He started out as a hard rocker, but these days Z.Z. Ludwick is playing to the tune of Rebbe Nachman. Now his hands create song from wood and string, while his soul sings the music of ancient wisdom.

Ludwick’s House of Violin, as the name suggests, is just that — violins everywhere (and a cello here and there), overtaking many a room of Zev Zalman (“Z.Z.”) and Sherrie Ludwick’s cozy home on a tucked-away side street in Silver Spring, Maryland.
Z.Z., 53, the very unassuming, multitalented, heavy-metal rock star-turned-luthier/owner, graciously welcomes us at the front door wearing a black baseball cap that covers his closely shaven head. His long salt-and-pepper beard would suit a rebbe or an aging rocker — take your pick — but not his long, twirled Breslov peyos, which fall to the top of his black work apron.

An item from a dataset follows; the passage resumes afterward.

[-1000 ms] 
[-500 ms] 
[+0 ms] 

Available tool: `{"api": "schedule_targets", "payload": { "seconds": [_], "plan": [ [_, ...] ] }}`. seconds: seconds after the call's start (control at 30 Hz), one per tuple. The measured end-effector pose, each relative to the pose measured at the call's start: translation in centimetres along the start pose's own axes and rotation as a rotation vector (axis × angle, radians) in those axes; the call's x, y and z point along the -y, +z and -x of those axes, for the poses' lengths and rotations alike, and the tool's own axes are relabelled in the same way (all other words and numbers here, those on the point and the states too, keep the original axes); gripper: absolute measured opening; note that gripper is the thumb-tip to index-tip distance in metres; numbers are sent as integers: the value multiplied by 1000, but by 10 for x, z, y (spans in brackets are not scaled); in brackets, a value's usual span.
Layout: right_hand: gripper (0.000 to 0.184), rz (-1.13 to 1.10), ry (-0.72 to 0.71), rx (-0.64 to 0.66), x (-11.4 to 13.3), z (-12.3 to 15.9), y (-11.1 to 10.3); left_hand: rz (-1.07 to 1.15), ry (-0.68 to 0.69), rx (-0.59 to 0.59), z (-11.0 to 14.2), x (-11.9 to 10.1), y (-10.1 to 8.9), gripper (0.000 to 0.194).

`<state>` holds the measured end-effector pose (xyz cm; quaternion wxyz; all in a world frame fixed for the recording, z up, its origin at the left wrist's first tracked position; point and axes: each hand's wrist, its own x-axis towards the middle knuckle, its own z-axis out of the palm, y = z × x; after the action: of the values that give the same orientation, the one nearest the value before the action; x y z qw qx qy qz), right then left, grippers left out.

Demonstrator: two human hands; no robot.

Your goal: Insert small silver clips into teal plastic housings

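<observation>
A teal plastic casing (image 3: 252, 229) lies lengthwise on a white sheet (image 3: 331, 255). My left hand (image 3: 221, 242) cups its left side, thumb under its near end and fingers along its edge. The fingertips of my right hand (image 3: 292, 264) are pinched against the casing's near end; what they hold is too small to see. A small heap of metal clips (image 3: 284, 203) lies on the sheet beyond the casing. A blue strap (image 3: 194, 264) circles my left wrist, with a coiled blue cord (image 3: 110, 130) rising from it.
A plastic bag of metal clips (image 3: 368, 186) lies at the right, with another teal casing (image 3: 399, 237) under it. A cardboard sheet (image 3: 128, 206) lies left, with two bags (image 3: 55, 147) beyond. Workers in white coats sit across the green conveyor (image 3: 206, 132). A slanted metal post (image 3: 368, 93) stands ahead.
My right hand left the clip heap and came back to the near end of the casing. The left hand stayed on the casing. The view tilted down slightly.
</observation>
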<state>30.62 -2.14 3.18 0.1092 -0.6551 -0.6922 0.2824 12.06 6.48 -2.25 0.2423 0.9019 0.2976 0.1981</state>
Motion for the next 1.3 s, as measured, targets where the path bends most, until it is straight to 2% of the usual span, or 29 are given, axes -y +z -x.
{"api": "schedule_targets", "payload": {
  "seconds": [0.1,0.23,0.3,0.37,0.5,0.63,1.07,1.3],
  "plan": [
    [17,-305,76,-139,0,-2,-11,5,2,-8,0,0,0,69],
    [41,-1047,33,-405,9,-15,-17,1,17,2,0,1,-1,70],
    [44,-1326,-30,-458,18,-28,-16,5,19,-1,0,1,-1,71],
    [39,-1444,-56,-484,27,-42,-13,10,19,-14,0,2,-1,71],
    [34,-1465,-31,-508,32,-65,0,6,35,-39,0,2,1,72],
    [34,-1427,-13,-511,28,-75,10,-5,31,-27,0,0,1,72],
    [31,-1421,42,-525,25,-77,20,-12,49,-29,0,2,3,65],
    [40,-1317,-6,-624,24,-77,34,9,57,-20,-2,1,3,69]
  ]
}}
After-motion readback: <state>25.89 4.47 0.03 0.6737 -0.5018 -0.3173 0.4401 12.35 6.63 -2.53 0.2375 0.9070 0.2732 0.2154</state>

Unfinished Andrei Dinu violins, made in Romania, line the wall of Z.Z.’s showroom — a converted bedroom sporting whimsical curtains with musical staves and notes. After varnishing, he will precisely plane the fingerboard to the appropriate arch, cut the bridge, and install the hardware and sound post. It takes between 250 to 300 hours to build a violin from scratch. Student instruments, the cheapest violins he sells, are priced at $1,300 to $2,000.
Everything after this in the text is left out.